WHAT YOU SHOULD DO =>
Take the lines from the one containing "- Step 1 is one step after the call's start" through the end of the material and write them out exactly, omitting pictures.

DATASET EXCERPT =>
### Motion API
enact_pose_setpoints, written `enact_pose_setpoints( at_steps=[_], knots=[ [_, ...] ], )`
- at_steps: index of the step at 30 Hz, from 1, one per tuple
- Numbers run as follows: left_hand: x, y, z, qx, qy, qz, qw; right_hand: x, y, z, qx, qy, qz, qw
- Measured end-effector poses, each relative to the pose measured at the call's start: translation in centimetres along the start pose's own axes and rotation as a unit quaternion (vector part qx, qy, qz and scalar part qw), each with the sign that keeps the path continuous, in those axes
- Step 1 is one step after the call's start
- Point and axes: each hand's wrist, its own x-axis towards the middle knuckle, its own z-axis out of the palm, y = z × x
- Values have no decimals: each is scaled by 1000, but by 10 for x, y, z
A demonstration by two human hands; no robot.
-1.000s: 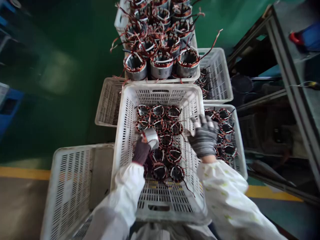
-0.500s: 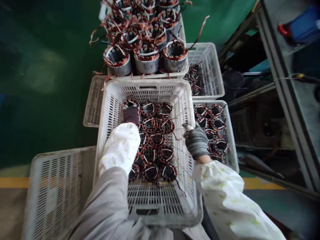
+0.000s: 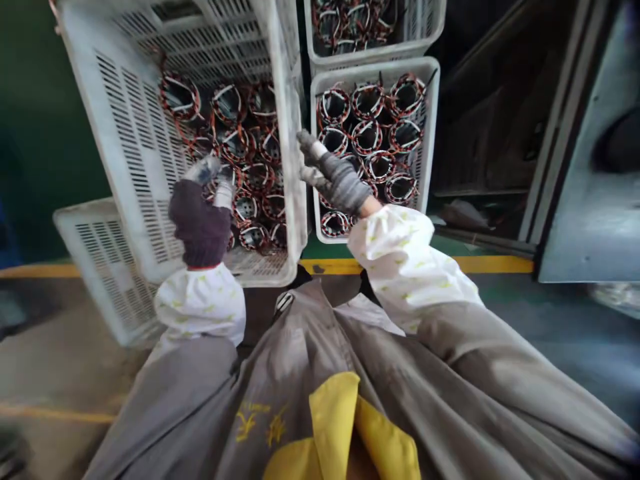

TASK RESULT =>
- Step 1 is one step after the call's start
- Point and axes: each hand's wrist, its own x-axis towards the middle knuckle, its own z-axis out of the palm, y = z × x
- Values have no decimals: each is scaled by 1000, but by 10 for x, y, z
A demonstration by two human hands; no robot.
-1.000s: 
-0.500s: 
+0.000s: 

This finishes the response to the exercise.